Native pi keybindings:

| Action | Keybinding | Owner |
|---|---:|---|
| Cycle thinking / reasoning / effort | `shift+tab` | pi native `app.thinking.cycle` |
| Select model / context variant | `/model`, `ctrl+l`, scoped model cycling | pi native model selection |

Cursor extension controls:

| Action | Preferred control | Applies when |
|---|---:|---|
| Toggle fast | `/cursor-fast` | model has `fast` |

Do not register a shortcut for `shift+tab`. Pi reserves the native thinking keybinding, and the extension should only influence it through model metadata.

Do not add a context-cycle shortcut in the first pass. Context is a pi model variant, so users should change it through native model selection/cycling.

## Thinking / Reasoning / Effort Mapping

Important distinction:

- **Cursor thinking support** applies to all Cursor SDK models. The extension should assume Cursor models can think and may emit thinking deltas.
- **Pi-controllable thinking** means Cursor exposes a `reasoning`, `effort`, or `thinking` parameter that the extension can set from pi's native thinking level.

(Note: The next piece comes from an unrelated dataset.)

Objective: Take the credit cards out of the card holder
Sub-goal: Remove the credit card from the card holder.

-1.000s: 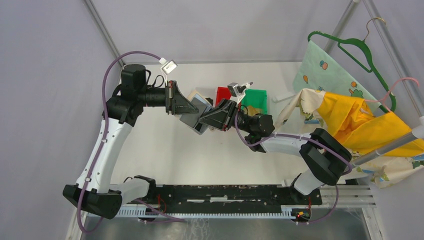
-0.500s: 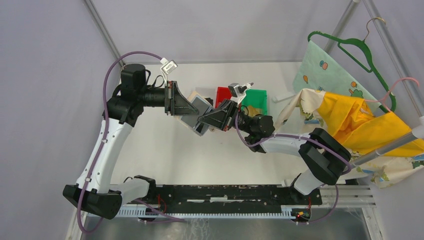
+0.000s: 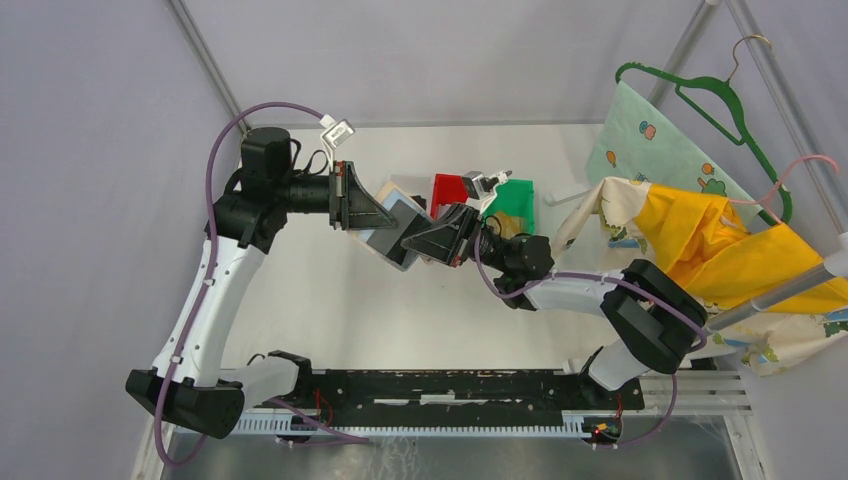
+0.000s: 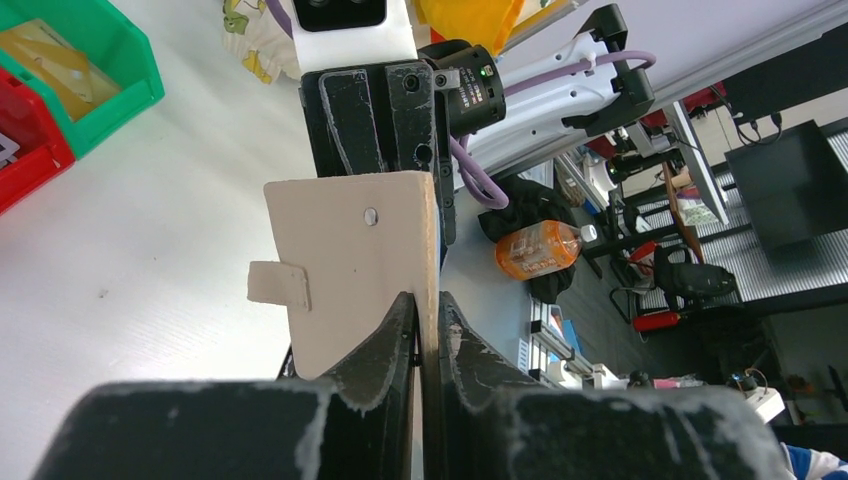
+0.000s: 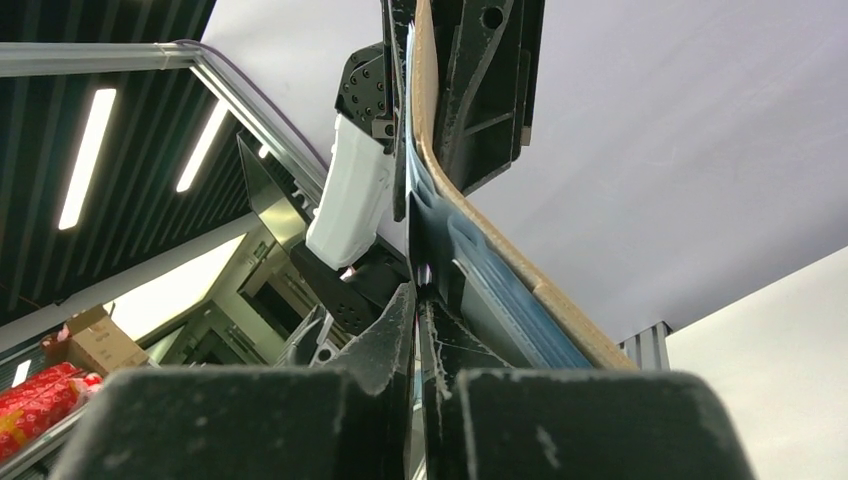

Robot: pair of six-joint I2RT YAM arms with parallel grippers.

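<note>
Operator: Lettering first. Can we read anything?

Spotter: Nothing we would vouch for. The orange bottle [image 4: 538,250] in the background of the left wrist view wears a label too small for us to read. The card holder [image 4: 350,250] shows only a plain tan face with a small stud [image 4: 370,215] and a tab [image 4: 280,285].

Operator: Where do we have the holder?

Spotter: Up off the table [image 4: 150,260], strung between both arms. Our left gripper [image 4: 425,305] has its fingers pressed together on one edge. Our right gripper [image 5: 418,298] is pinched nearly flat on the far end, against the blue-grey inner panel [image 5: 480,270] (the holder bows between the two). We cannot tell the credit cards apart from that panel.

Operator: What has changed in the last second?

Spotter: From above, the right gripper has slid toward the left gripper, so less of the holder shows between them. The left gripper has kept its place.

Operator: And the bins?

Spotter: The green bin [image 3: 520,195] holds a yellowish-tan lump [image 4: 45,65]. The red bin [image 4: 35,165] beside it shows a pale thing [image 4: 5,148] cut off by the picture's edge. A pale bin [image 3: 403,185] stands left of the red one, mostly behind our grippers, so its contents are hidden from us.
</note>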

These models register `reasoning: true` and show `thinking=yes` in `pi --list-models`.
- **Cursor SDK thinking-control gap** means the model can still think, but the SDK does not expose a user-controllable thinking parameter for that model. These models register `reasoning: false` and show `thinking=no` in `pi --list-models` because pi cannot control a level for them. The extension still surfaces Cursor `thinking-delta` and summary events through pi's native thinking rendering when they are emitted.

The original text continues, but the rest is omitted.